Но в какой-то момент волна, являющаяся эхом тех волн, что облизывают берег неподалеку от родной "Ракушки", подхватывает Лучика, и его выбрасывает на сушу прямо перед Марой, и мальчишка, ощущая, что лицом сейчас сольётся с волосами, успевает только выдохнуть: "Спасибо", а затем, от того, что его задел кто-то, проходящий мимо, от неожиданности выпускает из рук книги, роняя их на пол, и тут же бросается их собирать, низко склонившись, занавесив лицо прядями.
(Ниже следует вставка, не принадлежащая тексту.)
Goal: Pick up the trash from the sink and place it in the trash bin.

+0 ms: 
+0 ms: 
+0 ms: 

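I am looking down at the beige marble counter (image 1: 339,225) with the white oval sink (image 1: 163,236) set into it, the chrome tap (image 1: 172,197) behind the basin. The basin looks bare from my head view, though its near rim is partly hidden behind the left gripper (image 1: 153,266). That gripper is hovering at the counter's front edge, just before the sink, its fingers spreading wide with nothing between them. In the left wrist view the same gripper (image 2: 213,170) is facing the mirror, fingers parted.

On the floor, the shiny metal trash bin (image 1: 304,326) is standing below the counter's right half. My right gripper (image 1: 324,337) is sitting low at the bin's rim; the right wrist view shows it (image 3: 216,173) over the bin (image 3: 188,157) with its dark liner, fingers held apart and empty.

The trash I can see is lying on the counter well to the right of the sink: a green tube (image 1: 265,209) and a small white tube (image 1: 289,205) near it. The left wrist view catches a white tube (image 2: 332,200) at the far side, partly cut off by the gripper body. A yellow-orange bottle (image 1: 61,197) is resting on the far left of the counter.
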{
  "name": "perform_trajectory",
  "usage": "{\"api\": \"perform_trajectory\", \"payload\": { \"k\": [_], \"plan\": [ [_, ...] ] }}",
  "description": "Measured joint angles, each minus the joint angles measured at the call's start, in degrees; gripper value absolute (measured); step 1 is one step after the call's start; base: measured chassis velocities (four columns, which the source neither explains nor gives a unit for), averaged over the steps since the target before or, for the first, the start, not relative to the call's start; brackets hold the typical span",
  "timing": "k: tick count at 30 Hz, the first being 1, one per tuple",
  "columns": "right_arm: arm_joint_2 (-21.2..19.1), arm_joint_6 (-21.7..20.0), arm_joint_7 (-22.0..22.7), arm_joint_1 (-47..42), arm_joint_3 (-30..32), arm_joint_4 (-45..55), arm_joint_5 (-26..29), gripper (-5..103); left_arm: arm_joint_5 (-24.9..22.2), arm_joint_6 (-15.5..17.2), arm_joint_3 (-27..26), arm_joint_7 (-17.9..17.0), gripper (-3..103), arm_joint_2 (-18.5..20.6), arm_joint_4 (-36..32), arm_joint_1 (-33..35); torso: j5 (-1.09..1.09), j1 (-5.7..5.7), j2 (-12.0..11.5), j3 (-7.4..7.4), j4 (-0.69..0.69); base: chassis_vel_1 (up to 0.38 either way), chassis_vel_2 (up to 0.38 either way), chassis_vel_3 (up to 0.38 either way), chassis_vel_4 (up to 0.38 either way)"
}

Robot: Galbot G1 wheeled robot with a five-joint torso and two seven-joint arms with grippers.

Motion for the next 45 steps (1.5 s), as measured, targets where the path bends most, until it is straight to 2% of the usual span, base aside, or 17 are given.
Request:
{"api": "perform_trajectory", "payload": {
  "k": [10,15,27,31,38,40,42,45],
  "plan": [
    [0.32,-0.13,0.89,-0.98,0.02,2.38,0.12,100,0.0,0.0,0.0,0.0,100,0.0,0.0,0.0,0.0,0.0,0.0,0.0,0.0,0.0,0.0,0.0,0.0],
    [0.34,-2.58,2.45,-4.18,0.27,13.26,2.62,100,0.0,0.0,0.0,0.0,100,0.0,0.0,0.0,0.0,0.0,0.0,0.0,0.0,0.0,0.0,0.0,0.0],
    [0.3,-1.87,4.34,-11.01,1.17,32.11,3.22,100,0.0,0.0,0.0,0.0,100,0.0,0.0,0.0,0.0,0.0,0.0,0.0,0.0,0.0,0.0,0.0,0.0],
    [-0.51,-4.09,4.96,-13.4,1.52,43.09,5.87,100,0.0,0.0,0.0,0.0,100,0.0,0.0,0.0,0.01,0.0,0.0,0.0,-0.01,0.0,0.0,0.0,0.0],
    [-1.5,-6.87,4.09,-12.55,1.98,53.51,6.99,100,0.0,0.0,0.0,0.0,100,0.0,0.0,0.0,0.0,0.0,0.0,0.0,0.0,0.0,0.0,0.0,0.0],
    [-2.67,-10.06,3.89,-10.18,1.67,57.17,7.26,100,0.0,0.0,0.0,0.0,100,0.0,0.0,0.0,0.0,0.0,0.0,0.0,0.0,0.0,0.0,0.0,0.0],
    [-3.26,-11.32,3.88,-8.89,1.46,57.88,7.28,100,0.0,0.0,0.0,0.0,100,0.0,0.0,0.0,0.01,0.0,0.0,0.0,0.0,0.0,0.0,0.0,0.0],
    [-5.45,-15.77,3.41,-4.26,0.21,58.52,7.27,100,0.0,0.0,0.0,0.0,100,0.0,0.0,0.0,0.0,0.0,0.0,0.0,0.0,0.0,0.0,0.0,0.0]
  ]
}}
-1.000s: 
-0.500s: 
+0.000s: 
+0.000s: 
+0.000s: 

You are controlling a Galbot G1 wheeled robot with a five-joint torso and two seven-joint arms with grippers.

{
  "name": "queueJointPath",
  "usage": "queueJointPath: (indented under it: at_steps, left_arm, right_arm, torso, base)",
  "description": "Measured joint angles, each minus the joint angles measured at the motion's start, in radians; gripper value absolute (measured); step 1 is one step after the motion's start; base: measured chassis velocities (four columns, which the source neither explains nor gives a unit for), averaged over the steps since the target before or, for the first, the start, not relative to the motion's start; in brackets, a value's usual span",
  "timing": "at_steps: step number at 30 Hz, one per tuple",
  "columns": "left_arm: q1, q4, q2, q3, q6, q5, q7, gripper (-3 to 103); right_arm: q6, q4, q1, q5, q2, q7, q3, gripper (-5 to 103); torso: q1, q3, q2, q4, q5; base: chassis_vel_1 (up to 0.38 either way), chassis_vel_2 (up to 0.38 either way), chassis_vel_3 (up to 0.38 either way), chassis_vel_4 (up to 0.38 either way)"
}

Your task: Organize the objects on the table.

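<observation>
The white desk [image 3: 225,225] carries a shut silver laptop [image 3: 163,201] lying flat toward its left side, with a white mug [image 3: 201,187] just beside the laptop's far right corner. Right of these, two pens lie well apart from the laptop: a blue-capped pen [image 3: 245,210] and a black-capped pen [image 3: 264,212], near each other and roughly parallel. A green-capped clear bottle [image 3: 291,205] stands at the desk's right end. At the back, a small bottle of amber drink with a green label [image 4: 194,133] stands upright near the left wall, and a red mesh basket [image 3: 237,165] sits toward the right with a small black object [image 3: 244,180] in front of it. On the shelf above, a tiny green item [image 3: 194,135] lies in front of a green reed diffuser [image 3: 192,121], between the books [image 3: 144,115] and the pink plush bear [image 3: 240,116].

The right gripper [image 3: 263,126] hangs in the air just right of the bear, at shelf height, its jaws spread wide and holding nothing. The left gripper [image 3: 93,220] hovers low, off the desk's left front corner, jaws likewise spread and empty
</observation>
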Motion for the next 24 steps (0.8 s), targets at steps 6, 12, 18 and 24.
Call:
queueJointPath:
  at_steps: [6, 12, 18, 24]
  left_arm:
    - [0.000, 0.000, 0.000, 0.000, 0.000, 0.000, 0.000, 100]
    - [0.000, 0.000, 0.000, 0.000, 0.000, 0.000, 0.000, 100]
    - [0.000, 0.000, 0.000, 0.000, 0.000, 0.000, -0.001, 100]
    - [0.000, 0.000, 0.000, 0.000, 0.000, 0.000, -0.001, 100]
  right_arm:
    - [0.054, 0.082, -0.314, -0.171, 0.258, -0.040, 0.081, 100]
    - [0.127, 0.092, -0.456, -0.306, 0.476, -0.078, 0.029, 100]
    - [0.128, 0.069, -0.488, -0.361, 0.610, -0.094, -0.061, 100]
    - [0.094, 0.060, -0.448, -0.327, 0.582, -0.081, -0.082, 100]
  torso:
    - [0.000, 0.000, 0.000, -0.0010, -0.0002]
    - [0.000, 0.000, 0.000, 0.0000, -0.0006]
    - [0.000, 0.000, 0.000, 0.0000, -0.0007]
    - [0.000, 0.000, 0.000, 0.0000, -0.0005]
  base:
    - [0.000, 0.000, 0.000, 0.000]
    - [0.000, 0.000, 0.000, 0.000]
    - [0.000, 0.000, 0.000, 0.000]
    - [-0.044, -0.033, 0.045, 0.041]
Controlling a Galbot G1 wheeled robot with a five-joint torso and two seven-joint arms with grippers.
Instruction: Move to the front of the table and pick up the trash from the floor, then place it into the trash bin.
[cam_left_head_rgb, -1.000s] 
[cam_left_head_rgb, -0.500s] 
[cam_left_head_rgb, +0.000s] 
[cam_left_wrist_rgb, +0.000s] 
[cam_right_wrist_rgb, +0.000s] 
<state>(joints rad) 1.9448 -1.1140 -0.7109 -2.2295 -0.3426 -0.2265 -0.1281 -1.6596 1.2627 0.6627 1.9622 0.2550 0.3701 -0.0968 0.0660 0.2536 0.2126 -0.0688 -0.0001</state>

Волосы Лу горят, горят огнём, горит от стыда - неужели опять? - его лицо, и горит что-то у него в груди, сверкает, как призрак того ореола, что он случайно увидел над головой Дагмара. Он не думает о том, специально ли его толкнули. Не те ли это мальчишки, с одним из которых он дрался вчера. Добрались ли до них Доминик и Виктуар, стали бы рисковать собою ради него, как он пошёл в самонадеянную и глупую атаку за них, потому что сам по себе он куда меньше, чем его любовь к ним?..
Терзает, но мягко, жалостливо, ещё одна мысль: что же теперь этот мальчик, Дагмар, думает о нём. Быть может, он считает, что все Уизли - слабаки, как и те, кто сделал ему так неприятно вчера? Едва ли. Не стал бы оказывать помощь. Он ведь правда мог пройти мимо, если это, конечно, не та дань банально человеческой вежливости, которой обучен и сам Лу. Помогать - потому что... Так можно? Нужно? Так принято? Луи ничего не знает об этом человеке, но с неожиданной жадностью, чувствуя, как стенки его мира с болью расширяются, принимая в себя кого-то ещё, понимает, что очень хочет. И внутри него словно замирает всё - на один удар сердца - когда он, чуть приподняв голову, встречает чужой взгляд.